Она стояла в дверях и смотрела, как Уайатт собирает вещи, бегая от шкафа к кровати. Даже не зная, куда он едет, я знала, что сборы будут долгими: Уайатт просто обожал шикарно одеваться. Два раза в год Мани нанимала портного, и тот шил ему костюмы, рубашки и жилетки. Что до галстуков, то их привозили аж из самого Нью-Йорка.
— Ну скажи мне, Уайатт, — умоляла Руфи, — почему ты уезжаешь?
— А то ты не знаешь! — Он обернулся и уставился на нее. — А кто только что лил слезы и грозил мне ножом?!
— Я просто резала лук, — изумилась она.
— Ах вот оно что! — Он выдвинул ящик с бельем и вытащил аккуратную белую стопку.
— Уайатт, посмотри на меня. Ты чего-то не договариваешь.
— Я ухожу.
— Это я вижу. Но почему ты уходишь? — твердила она. Она явно надеялась, что он просто едет в Атланту на футбольный матч.
— Я еду в Нашвилл, — буркнул он, вытаскивая охапку трусов.
Повисло напряженное молчание, словно он грязно выругался.
— А туда-то зачем? — прошептала Руфи.
— Затем, что я люблю Бетти Джун Прайс.
— Что-что? — У Руфи округлились глаза.
— Ей двадцать девять лет, и она — танцовщица, — пояснил он.
— Двадцать девять?

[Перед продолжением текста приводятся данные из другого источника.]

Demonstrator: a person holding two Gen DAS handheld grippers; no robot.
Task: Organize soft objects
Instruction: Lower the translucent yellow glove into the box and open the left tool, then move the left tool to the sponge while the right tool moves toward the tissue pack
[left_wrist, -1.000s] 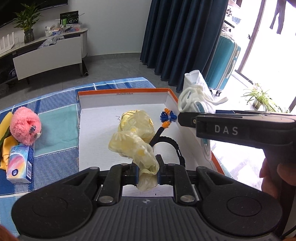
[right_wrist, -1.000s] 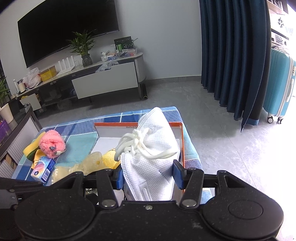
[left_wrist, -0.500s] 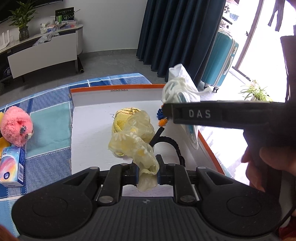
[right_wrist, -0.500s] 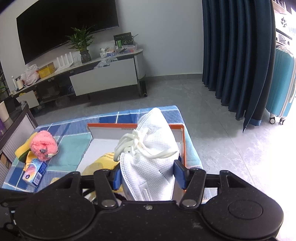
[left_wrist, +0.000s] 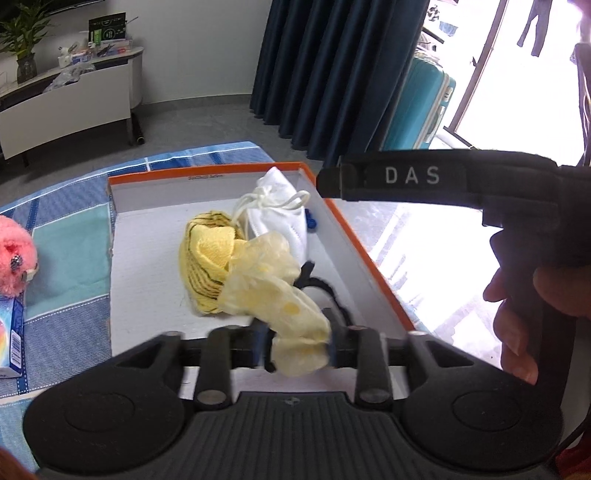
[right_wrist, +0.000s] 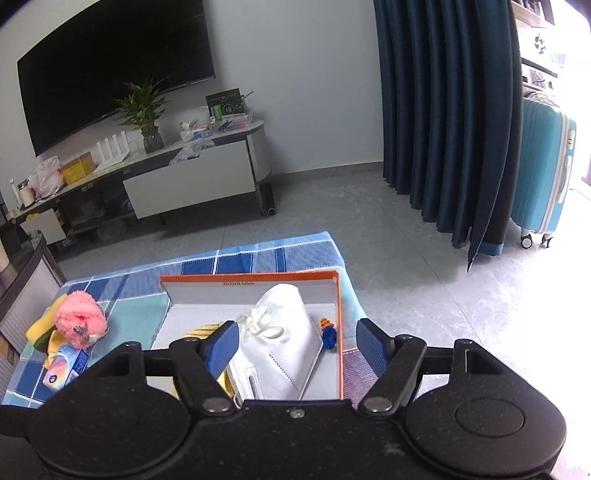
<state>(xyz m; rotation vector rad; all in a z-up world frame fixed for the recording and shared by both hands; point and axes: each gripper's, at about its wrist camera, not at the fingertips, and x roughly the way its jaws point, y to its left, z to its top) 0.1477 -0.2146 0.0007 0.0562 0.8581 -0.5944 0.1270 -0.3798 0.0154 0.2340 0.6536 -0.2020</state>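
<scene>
Risk 1: pale yellow cloth (left_wrist: 275, 295) sits between the left gripper (left_wrist: 295, 345) fingers, which are opening, w/ its tail draped over the box's near edge. If it snags on a pad (left_wrist: 334, 347) as the gripper pulls away, it could drag out of the box (left_wrist: 354, 254) or slide off the front. Pads no longer look to be squeezing it, though blur makes that hard to judge.

Risk 2: right gripper (right_wrist: 297, 345) fingers are spread wide & still opening, nothing between them. White mask (right_wrist: 284, 343) lies below in the box; its loose straps could catch a finger on the way out.

Box on the table holds: mask at far right corner, yellow striped towel (left_wrist: 208, 258) mid, the cloth in front, black strap (left_wrist: 325, 291), blue-orange bit (right_wrist: 328, 334). Outside, on the checked tablecloth (left_wrist: 66, 258): pink plush (right_wrist: 79, 319), tissue pack (right_wrist: 62, 369).
</scene>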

Черта с два! — хмыкнула Руфи. — Она тебе врет.
Уайатт оторвался от вещей и глянул на Руфи:
— Ты ее даже не видела.
— Но могу себе представить. — Она скрестила руки на груди.
— А мне плевать, сколько ей. Она красавица. — И, щелкнув замками, Уайатт захлопнул свои синие чемоданы фирмы «Самсонайт». — А остальное неважно.
— А раньше ты меня считал красавицей. — Глаза Руфи наполнились слезами.
— Раньше, — ответил он, подмигнув, — это ты верно подметила.
И он укатил в Нашвилл на новеньком «ньюйоркере» ярко-зеленого цвета, сидя бок о бок со своей стриптизершей. Даже по здешним понятиям это было просто бесстыдством. Через несколько недель мы узнали, что он насмерть захлебнулся собственной блевотиной. Всю Таллулу интересовали грязные подробности: умер ли Уайатт Пеннингтон на руках своей зазнобы? Правда ли, что это случилось на оргии, или же он объелся жареной говядиной в кафе «Белль мид»? Кое-кто поговаривал, что его убили. Но как бы там ни было, правды никто не знал, так как стриптизерша бесследно исчезла. При этом она бросила собственных деток, которые так и остались в Таллуле с молоденькой нянькой. В конце концов узнали, что у нее есть родня в Огайо, и отправили туда малышей на автобусе компании «Грейхаунд».